Task statement: Please transcribe the data that follows, keeping every line exact.

Input data:
◆ ◆ ◆
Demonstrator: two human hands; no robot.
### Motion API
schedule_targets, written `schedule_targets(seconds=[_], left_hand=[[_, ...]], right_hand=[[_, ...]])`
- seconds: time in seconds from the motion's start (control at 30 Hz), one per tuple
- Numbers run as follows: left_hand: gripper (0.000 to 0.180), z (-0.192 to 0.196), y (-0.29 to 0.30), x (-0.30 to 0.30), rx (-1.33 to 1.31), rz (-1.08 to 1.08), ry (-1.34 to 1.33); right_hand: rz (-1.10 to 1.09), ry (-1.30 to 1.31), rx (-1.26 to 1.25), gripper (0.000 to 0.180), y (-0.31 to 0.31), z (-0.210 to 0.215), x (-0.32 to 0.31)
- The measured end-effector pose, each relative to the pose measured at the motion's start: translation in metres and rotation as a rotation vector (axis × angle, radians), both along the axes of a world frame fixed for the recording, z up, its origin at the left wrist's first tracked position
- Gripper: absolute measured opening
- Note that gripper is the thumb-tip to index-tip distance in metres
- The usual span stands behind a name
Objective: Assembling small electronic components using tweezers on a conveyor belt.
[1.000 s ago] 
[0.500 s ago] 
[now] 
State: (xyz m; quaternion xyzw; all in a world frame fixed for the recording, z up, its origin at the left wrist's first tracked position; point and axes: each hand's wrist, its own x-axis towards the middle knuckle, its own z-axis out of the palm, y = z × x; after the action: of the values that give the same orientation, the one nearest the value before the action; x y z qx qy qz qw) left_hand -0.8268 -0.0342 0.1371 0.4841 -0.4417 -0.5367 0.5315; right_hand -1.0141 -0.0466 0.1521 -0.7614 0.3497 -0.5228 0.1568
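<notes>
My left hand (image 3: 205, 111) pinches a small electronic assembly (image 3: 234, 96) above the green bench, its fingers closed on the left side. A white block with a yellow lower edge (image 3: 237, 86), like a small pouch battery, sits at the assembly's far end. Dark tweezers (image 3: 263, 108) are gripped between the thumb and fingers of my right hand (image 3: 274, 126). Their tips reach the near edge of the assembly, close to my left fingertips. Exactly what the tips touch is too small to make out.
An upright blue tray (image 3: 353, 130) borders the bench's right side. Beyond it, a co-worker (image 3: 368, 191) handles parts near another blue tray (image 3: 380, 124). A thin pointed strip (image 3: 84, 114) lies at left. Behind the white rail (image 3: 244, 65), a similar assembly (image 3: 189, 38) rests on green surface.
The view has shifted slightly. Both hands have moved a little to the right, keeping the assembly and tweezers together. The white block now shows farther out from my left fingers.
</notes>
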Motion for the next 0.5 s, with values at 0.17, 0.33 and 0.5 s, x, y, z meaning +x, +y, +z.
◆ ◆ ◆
Result for this exercise:
Demonstrator: two human hands; no robot.
### Motion API
schedule_targets, written `schedule_targets(seconds=[_], left_hand=[[_, ...]], right_hand=[[_, ...]])`
- seconds: time in seconds from the motion's start (control at 30 Hz), one per tuple
- Numbers run as follows: left_hand: gripper (0.000 to 0.180), z (-0.192 to 0.196), y (-0.29 to 0.30), x (-0.30 to 0.30), rx (-1.33 to 1.31), rz (-1.08 to 1.08), ry (-1.34 to 1.33); right_hand: rz (-1.10 to 1.09), ry (-1.30 to 1.31), rx (-1.26 to 1.25), gripper (0.000 to 0.180), y (-0.31 to 0.31), z (-0.210 to 0.215), x (-0.32 to 0.31)
- The measured end-effector pose, each relative to the pose measured at the motion's start: translation in metres and rotation as a rotation vector (axis × angle, radians), both along the axes of a world frame fixed for the recording, z up, its origin at the left wrist's first tracked position
- Gripper: absolute measured opening
- Note that gripper is the thumb-tip to index-tip distance in metres
- The usual span stands behind a name
Objective: Assembling small electronic components using tweezers on a conveyor belt.
[1.000 s ago] 
[0.500 s ago] 
[now] 
State: (xyz m; quaternion xyzw; all in a world frame fixed for the recording, z up, its origin at the left wrist's first tracked position; point and axes: each hand's wrist, its own x-axis towards the middle knuckle, its own z-axis out of the palm, y = z × x; after the action: of the values that give the same orientation, the one nearest the value before the action; x y z qx qy qz qw) left_hand -0.8268 -0.0342 0.1371 0.4841 -0.4417 -0.5367 0.5315; right_hand -1.0141 -0.0466 0.1521 -0.7614 0.3497 -0.5228 0.1568
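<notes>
My left hand (image 3: 205, 111) pinches a small electronic assembly (image 3: 234, 96) above the green bench, its fingers closed on the left side. A white block with a yellow lower edge (image 3: 237, 86), like a small pouch battery, sits at the assembly's far end. Dark tweezers (image 3: 263, 108) are gripped between the thumb and fingers of my right hand (image 3: 274, 126). Their tips reach the near edge of the assembly, close to my left fingertips. Exactly what the tips touch is too small to make out.
An upright blue tray (image 3: 353, 130) borders the bench's right side. Beyond it, a co-worker (image 3: 368, 191) handles parts near another blue tray (image 3: 380, 124). A thin pointed strip (image 3: 84, 114) lies at left. Behind the white rail (image 3: 244, 65), a similar assembly (image 3: 189, 38) rests on green surface.
The view has shifted slightly. Both hands have moved a little to the right, keeping the assembly and tweezers together. The white block now shows farther out from my left fingers.
</notes>
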Motion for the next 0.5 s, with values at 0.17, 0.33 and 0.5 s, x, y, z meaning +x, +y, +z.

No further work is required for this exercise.